Except the president was Ronald Reagan. Kirkpatrick, a Democrat when I knew her who told me she planned to support Teddy Kennedy for president, had become a foreign policy hawk and subsequently was plucked by Reagan for this post. Her conservative political philosophy outraged feminists, and although Kirkpatrick became one of the most powerful women in American history, the editors of the Handbook of American Women's History intentionally excluded her from this reference book.

I shared their outrage about Kirkpatrick's foreign policy views (she famously argued that totalitarian regimes were always intolerable, but it was in America's interest to support "friendly" authoritarian ones). But does feminism mean that we (whoever the self-determined "we" are) get to handpick our feminists and deny Kirkpatrick the label that she used to define herself?
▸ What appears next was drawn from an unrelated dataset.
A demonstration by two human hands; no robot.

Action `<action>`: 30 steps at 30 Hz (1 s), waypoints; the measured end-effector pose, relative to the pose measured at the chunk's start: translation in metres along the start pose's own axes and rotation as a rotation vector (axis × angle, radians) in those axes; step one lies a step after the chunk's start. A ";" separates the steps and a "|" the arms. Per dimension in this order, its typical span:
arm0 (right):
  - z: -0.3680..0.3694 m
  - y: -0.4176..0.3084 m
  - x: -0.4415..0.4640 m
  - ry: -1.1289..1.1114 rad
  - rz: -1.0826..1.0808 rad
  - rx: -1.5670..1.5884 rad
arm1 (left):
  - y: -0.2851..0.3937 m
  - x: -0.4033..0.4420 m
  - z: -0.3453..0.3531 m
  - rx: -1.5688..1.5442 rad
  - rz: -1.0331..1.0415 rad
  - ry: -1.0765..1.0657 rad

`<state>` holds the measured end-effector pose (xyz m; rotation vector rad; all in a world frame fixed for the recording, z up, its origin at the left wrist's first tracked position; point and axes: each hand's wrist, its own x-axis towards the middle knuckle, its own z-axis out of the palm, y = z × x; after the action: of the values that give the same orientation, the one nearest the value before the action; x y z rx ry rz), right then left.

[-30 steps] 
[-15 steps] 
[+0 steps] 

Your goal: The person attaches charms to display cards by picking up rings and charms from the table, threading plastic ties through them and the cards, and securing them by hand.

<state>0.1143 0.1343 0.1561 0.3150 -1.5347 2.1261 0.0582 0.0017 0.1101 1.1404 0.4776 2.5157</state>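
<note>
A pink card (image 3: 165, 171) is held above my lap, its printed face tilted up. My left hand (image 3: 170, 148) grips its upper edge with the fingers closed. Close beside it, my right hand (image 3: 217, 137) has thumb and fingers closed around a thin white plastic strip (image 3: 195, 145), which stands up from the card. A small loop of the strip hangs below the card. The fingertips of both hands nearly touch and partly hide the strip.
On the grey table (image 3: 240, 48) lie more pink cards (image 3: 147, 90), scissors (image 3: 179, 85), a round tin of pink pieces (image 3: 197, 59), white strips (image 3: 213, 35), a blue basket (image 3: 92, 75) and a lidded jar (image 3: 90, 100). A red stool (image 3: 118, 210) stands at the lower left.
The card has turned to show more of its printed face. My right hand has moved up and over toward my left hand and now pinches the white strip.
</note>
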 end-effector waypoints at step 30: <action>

Virginia Woolf had the prescience in the 1930s to recognize that the problem may lie in the word. She argued that after women's right to earn a living had been won, the word "feminist" should be thrown out of the language if its only meaning is "one who champions the rights of women." Within the meager limits of this definition, "a dead word, a corrupt word" exists. If the word is destroyed, wrote Woolf, in the cleansed air we could see the task ahead: "Men and women working together for the same cause." (Woolf's cause was fighting fascist tyranny.)

It may be impossible to find an all-inclusive definition for feminism because a woman's struggle to find a place in the world is rooted in, and reflected by, the prism of her own experience. Contemporary American feminism has primarily come to mean championing women's autonomy and challenging the privileging of male over female. But a feminism that is chiefly about autonomy is bound to liberate one person at the expense of another -- as witnessed in women's victory to secure the right to earn a living. The professional mother too often is "liberated" by the nanny who scrambles to find care for her own children.

Many college women also can't relate to feminism because the autonomy they experience during their time on campus is unique and irreplaceable. But these young women may confront boundaries later, especially if they choose to become mothers. Nothing cleans all the wonder and mess of personal freedom like a diaper wipe.

Contemporary feminism carries with it a troubled legacy of affirming equality without reconciling the reality of dependency -- one that has contributed to our country's shameful lack of family policies. The challenges inevitably arise when nurturing and raising another human being. That's where the tenets of mainstream feminism, based on the Enlightenment values of equality, autonomy, and self-determination, have always seemed inadequate.

Men and women need to work together toward the same cause -- a society in which every member has the opportunity to flourish. Meanwhile, let's not get stuck on the word feminism -- or at least recognize that its paradigm-shifting radiance dims when pitting one woman's fulfillment against another's.